(EDITOR’S NOTE: This is one in a series of articles on proposed changes to county zoning regulations currently being discussed.”
For about three years, county representatives have been working on a revision of the Barton County rural zoning system and Environmental Manager Judy Goreham told the Barton County Commission this week that its time for the county to start making some changes.
Goreham stresses that the public should understand the purpose of the system is to make sure that rural residents are aided in establishing businesses, homes or agriculture uses in the rural areas.
And to that end, the county has been working on various zoning issues since the late 1990s.
At the heart of this effort has been the establishment of the county Planning Commission, a nine-member board that works on these issues and two of those members have been on the board since its inception, and that is crucial, Goreham said, because it allows there to be a link to how such issues have been addressed over the years.

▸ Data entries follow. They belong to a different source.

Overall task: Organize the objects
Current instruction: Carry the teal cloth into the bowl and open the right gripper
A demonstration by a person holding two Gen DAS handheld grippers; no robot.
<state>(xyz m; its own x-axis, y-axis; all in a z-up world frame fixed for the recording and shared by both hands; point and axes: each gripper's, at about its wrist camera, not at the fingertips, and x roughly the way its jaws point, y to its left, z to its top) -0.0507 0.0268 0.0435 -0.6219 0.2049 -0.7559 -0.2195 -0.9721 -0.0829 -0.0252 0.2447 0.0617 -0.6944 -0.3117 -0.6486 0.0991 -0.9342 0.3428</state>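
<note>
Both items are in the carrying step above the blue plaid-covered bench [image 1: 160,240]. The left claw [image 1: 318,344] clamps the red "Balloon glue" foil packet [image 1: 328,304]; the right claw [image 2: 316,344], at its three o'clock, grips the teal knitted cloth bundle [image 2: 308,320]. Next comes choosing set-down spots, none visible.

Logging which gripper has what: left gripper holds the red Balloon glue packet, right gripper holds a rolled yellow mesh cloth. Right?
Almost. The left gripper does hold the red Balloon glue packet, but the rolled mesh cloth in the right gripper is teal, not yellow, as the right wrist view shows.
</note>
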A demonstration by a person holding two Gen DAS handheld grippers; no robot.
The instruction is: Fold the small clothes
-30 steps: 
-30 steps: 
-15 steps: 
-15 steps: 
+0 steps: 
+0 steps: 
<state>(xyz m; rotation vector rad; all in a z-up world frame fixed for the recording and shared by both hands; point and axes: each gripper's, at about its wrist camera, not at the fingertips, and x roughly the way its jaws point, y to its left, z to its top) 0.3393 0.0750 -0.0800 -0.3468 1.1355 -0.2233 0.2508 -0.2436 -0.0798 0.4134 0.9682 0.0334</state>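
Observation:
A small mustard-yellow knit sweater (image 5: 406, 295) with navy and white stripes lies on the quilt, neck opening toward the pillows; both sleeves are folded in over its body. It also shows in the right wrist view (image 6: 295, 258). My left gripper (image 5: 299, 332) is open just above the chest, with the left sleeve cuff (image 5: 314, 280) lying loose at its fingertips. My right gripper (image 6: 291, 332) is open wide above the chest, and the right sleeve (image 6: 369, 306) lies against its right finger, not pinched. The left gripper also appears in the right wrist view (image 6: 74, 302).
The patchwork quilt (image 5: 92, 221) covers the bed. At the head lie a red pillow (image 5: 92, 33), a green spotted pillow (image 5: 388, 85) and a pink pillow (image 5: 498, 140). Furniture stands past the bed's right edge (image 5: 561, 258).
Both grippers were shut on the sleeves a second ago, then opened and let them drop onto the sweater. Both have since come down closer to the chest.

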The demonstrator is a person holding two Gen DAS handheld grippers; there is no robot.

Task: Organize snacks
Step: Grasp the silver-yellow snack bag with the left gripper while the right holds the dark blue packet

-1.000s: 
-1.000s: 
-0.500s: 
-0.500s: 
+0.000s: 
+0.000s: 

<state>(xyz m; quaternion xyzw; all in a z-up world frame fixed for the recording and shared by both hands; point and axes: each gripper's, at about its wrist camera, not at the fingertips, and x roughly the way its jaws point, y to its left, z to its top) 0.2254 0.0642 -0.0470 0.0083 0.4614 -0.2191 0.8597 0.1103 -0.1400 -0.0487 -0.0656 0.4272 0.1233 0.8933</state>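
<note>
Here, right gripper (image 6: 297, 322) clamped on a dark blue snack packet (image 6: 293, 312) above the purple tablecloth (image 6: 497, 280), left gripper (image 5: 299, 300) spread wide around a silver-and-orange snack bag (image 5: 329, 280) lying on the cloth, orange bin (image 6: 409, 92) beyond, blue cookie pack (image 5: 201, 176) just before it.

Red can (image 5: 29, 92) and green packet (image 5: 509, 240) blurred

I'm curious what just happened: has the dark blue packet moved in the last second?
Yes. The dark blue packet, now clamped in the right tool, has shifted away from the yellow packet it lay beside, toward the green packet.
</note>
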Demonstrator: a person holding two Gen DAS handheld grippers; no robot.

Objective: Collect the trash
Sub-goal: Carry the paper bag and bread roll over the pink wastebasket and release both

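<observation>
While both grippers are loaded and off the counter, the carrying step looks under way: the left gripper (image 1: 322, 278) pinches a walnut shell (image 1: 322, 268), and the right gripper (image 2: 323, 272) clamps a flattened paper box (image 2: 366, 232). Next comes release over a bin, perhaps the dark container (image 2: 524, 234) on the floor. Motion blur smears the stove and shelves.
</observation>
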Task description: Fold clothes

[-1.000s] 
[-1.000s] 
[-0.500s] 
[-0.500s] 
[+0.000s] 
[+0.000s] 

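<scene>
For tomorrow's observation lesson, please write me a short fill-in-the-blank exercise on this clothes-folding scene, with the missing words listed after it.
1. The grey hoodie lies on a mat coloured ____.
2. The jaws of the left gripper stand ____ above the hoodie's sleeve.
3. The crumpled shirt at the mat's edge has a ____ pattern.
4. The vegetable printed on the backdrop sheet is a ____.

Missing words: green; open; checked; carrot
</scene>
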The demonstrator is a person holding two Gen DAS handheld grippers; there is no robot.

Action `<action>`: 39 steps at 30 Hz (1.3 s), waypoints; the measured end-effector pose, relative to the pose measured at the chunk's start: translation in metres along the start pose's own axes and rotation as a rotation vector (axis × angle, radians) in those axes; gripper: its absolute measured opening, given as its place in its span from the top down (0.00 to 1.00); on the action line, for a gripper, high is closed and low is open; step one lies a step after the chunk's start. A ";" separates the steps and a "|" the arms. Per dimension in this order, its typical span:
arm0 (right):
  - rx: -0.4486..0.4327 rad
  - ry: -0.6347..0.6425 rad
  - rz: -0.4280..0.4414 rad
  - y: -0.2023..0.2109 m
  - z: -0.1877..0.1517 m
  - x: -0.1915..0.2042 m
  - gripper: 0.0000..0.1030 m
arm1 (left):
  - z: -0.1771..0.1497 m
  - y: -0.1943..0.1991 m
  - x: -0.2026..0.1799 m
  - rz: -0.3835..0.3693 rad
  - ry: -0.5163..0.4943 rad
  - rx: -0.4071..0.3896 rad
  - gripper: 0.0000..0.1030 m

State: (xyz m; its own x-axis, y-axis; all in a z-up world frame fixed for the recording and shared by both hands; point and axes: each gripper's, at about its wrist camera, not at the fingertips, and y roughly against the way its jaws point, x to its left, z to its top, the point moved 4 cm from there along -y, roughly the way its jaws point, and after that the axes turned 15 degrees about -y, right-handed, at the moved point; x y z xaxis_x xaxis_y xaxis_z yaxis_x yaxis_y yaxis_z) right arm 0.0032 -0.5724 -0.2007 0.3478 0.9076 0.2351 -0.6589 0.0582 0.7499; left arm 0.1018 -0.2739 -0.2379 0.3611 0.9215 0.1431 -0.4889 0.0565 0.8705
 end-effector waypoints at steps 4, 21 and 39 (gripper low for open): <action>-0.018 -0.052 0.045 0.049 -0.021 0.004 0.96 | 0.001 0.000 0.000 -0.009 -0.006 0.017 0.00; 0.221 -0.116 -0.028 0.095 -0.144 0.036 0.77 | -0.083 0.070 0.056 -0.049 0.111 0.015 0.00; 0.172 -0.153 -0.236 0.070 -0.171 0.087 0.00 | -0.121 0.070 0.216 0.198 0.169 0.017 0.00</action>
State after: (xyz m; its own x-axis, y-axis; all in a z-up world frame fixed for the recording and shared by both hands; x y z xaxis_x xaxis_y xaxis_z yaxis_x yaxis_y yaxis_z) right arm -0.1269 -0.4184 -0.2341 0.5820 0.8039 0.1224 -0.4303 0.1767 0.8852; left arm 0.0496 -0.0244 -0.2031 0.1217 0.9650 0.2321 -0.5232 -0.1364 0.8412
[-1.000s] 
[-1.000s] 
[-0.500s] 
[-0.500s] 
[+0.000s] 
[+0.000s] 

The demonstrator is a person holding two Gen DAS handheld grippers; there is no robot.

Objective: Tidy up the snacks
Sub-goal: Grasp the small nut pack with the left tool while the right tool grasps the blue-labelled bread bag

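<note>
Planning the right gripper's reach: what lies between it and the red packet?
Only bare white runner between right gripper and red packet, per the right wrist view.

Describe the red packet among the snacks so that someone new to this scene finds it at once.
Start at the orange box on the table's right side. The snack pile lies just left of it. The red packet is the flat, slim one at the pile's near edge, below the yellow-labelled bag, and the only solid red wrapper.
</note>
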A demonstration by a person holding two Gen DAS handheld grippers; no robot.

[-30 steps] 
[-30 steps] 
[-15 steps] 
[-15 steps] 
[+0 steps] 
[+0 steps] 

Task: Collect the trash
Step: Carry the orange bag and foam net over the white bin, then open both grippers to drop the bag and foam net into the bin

In June, 2000, she noted, the county commissioners adopted the first set of zoning regulations. But that was impacted almost immediately as four of the county cities exercised their legal right to establish buffers around their city limits, which fall into the city zoning responsibility. Hoisington, Claflin and Ellinwood all established one-mile areas and Great Bend set its at three miles.
However, that still leaves six unincorporated towns and the rest of the rural area that is under the county regulations, and that impacts a lot of rural neighborhoods, because there are so many rural subdivisions and other housing clusters throughout the county, Goreham noted.
And that is one of the types of areas where the complaints originate, she explained.